*TASK DESCRIPTION*
Take the lines below from the first through the one that contains "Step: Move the" and copy them exactly.

(Saved data entries)
Segment Open

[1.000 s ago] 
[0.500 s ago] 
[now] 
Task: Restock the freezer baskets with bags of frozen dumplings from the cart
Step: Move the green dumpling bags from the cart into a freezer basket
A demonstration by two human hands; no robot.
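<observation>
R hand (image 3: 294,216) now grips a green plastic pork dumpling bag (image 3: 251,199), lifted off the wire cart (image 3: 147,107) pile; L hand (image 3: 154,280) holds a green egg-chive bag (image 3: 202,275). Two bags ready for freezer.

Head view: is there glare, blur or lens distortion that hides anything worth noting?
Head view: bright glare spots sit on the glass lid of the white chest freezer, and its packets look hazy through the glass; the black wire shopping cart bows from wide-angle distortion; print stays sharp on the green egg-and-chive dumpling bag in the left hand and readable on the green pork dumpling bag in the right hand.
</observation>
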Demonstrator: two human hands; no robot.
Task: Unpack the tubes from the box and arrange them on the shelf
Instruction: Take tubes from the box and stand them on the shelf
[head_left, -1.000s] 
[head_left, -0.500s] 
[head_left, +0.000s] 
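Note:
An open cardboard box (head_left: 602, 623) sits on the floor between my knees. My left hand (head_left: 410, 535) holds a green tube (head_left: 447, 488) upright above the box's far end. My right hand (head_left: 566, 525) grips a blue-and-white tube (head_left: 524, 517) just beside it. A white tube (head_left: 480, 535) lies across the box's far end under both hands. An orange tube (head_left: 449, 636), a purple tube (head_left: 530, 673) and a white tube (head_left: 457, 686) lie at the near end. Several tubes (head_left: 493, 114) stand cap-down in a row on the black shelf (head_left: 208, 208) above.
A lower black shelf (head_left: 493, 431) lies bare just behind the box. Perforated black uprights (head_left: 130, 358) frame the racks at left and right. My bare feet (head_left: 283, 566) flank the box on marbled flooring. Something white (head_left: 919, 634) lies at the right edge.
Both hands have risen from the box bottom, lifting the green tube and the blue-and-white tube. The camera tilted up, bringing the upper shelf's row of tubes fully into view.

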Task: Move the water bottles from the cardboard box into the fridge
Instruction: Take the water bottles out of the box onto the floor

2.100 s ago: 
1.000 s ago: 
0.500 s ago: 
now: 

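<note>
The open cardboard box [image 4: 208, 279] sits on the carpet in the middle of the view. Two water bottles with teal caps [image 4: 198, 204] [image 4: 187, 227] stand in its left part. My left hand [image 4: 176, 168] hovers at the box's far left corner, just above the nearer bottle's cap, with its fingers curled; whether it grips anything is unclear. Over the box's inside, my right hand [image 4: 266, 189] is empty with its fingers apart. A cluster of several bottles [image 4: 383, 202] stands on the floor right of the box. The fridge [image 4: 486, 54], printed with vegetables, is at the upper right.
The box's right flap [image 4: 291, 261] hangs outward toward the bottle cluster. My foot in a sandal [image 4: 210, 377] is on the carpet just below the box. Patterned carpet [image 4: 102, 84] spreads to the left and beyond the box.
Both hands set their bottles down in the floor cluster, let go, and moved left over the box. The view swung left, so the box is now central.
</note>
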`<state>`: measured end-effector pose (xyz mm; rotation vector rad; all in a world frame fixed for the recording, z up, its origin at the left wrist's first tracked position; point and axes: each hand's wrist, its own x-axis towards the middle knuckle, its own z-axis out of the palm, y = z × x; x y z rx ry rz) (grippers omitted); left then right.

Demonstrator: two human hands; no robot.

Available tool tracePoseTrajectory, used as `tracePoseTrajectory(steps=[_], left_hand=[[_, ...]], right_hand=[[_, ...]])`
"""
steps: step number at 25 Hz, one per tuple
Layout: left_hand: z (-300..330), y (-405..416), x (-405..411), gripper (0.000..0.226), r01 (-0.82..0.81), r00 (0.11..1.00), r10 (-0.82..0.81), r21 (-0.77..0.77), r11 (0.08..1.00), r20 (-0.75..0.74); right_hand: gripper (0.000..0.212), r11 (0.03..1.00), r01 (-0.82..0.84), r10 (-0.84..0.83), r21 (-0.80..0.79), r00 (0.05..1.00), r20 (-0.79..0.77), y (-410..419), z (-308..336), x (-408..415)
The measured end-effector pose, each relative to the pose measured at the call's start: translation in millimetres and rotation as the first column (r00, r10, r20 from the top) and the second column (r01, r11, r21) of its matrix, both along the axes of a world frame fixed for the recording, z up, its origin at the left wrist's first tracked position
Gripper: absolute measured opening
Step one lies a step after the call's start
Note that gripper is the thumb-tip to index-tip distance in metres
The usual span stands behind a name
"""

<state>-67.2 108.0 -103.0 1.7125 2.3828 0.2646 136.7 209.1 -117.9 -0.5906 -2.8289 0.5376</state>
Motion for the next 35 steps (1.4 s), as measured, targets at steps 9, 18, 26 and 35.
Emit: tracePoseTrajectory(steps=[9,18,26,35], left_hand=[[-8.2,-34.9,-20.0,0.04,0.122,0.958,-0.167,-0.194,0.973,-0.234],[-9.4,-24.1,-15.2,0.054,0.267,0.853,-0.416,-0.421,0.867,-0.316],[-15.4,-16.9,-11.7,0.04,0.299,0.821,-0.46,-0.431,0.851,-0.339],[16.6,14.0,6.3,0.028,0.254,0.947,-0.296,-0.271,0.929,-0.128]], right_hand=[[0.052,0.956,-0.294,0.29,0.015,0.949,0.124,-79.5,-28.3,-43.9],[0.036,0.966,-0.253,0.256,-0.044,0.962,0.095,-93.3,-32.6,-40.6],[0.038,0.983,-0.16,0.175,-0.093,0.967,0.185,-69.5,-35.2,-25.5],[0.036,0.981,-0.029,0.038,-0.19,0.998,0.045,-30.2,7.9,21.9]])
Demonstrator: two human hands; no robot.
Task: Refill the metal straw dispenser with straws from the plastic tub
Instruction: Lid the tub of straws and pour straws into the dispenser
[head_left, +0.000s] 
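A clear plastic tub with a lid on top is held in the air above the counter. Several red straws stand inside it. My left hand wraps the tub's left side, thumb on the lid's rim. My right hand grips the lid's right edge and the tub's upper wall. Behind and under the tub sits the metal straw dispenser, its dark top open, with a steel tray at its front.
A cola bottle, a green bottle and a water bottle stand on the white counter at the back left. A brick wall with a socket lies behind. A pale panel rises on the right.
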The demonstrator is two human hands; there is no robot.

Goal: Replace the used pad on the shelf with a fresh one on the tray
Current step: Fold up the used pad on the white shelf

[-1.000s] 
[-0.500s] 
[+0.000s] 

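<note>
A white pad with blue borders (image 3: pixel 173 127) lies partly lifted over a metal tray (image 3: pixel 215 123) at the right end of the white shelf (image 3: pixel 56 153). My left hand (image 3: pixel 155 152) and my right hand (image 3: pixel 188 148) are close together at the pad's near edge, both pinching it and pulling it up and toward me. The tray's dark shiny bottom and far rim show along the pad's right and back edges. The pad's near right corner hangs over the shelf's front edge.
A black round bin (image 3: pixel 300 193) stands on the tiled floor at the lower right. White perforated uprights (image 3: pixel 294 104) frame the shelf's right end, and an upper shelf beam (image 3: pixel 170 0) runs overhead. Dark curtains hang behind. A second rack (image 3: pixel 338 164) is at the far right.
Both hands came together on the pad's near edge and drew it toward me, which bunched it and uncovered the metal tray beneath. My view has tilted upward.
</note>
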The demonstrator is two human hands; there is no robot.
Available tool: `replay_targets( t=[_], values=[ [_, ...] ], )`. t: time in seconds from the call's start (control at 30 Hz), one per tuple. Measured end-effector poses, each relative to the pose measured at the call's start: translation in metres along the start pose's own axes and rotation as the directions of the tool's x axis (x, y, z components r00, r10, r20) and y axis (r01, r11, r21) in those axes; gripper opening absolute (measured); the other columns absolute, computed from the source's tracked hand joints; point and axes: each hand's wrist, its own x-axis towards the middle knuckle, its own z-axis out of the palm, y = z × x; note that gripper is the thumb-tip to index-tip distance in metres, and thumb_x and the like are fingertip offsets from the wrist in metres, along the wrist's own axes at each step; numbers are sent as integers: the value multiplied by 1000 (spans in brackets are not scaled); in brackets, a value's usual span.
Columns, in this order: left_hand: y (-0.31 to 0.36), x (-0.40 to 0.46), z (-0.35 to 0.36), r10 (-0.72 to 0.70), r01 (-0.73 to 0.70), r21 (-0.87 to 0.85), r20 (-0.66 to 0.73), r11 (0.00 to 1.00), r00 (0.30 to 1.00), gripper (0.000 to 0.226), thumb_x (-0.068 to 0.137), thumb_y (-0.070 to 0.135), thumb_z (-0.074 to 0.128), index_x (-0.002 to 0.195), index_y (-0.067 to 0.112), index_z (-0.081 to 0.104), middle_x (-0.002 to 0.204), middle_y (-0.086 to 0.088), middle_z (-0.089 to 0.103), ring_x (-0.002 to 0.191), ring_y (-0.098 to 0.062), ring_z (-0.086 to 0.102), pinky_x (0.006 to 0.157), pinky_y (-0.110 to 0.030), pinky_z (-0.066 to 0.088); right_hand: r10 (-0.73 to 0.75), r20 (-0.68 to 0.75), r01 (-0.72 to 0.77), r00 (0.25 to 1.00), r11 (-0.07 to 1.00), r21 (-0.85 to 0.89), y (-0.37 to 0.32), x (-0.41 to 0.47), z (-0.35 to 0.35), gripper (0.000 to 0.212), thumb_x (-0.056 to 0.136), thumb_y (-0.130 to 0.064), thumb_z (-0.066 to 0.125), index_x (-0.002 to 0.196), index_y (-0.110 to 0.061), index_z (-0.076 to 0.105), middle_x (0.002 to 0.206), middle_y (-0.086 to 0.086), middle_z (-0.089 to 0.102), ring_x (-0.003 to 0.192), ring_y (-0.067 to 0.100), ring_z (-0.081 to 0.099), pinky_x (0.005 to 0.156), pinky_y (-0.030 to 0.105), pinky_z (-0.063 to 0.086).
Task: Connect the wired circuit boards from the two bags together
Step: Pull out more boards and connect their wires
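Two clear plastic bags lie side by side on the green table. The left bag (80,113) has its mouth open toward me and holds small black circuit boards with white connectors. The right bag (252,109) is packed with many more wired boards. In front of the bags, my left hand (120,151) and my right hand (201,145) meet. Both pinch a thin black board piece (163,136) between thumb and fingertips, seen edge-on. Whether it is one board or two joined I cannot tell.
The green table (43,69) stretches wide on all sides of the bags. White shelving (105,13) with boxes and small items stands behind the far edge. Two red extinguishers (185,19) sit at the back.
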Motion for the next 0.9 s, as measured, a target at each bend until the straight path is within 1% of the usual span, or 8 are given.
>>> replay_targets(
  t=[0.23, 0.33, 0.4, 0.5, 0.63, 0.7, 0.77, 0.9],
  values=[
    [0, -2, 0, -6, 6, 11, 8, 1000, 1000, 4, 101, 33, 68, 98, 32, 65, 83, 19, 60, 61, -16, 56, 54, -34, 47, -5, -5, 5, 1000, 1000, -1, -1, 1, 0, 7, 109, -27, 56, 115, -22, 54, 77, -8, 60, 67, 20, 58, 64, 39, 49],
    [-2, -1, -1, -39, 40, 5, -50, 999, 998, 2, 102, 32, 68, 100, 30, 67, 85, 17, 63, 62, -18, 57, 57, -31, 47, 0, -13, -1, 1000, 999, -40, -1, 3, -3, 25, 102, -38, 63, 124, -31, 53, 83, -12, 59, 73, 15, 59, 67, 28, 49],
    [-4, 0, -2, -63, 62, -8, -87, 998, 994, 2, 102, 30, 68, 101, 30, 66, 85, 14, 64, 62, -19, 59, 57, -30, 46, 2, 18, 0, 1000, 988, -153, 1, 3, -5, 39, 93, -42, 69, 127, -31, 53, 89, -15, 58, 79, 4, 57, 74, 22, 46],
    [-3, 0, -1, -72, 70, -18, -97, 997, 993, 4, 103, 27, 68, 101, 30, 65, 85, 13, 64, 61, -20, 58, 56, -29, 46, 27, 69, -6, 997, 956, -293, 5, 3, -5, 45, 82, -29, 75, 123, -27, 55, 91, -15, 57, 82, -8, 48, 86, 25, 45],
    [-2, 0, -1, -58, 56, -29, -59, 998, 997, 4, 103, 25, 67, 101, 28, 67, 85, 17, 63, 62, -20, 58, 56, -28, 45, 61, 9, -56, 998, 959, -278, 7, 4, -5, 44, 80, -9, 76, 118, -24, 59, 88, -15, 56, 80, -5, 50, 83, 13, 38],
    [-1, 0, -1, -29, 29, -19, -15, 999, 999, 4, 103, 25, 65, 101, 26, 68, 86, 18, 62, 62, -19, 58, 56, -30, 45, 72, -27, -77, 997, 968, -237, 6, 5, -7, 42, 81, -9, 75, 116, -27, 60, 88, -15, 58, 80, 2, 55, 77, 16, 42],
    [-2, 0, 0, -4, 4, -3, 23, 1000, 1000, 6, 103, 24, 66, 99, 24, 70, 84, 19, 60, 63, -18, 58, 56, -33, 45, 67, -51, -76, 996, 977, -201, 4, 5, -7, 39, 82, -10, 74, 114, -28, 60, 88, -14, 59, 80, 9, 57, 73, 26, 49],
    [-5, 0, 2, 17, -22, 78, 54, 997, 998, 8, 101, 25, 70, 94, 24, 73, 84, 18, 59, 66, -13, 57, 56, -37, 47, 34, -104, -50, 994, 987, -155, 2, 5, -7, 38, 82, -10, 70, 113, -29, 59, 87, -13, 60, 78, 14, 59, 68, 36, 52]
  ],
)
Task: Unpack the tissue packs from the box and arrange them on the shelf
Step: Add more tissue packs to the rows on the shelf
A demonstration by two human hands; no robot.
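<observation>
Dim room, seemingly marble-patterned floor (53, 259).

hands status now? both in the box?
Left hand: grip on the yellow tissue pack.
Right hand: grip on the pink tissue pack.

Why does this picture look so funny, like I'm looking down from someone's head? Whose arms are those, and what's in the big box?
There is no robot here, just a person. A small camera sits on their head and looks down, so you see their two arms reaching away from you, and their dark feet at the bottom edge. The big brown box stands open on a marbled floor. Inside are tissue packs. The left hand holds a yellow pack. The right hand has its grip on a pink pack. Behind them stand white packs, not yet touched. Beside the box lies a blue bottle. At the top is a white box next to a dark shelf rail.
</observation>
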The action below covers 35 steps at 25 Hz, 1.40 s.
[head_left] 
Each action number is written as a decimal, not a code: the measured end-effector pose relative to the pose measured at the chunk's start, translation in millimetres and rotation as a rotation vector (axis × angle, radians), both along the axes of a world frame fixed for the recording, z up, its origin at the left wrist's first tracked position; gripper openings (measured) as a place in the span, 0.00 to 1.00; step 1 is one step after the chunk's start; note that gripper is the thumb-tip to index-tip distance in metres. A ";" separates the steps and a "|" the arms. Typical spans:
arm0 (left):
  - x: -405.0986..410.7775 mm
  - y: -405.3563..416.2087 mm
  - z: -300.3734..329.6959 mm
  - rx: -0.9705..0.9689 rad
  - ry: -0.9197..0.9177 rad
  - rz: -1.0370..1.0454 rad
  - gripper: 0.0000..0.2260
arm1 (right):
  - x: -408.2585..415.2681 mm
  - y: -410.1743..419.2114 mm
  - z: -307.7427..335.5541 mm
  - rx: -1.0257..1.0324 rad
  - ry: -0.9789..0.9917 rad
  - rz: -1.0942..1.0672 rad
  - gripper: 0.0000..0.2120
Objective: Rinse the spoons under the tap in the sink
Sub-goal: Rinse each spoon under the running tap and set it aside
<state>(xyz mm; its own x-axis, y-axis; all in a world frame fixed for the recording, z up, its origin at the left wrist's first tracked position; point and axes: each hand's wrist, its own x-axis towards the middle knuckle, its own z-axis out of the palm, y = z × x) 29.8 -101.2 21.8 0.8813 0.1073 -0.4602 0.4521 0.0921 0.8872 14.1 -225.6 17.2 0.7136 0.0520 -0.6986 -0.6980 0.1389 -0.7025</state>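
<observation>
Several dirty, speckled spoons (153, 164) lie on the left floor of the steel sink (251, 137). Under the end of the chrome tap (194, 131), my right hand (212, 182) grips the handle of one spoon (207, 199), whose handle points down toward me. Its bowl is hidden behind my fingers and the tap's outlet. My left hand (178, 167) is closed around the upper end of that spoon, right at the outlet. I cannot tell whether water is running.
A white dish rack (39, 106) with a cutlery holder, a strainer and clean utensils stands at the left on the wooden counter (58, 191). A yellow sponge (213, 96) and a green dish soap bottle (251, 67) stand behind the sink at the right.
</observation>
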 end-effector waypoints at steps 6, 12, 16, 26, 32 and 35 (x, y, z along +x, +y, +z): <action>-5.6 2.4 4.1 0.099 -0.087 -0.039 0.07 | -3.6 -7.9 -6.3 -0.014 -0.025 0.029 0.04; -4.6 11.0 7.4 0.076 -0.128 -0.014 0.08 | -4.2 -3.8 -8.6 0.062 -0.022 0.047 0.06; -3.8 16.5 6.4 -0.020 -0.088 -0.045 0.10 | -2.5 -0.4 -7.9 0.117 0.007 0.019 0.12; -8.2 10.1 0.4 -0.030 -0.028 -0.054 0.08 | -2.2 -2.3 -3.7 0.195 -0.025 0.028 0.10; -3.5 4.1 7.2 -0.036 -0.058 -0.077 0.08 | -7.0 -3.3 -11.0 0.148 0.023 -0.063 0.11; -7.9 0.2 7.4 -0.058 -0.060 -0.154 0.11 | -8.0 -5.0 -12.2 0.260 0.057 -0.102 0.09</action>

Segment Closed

*TASK SOLUTION*
[1.000 s ago] 
[0.500 s ago] 
[now] 
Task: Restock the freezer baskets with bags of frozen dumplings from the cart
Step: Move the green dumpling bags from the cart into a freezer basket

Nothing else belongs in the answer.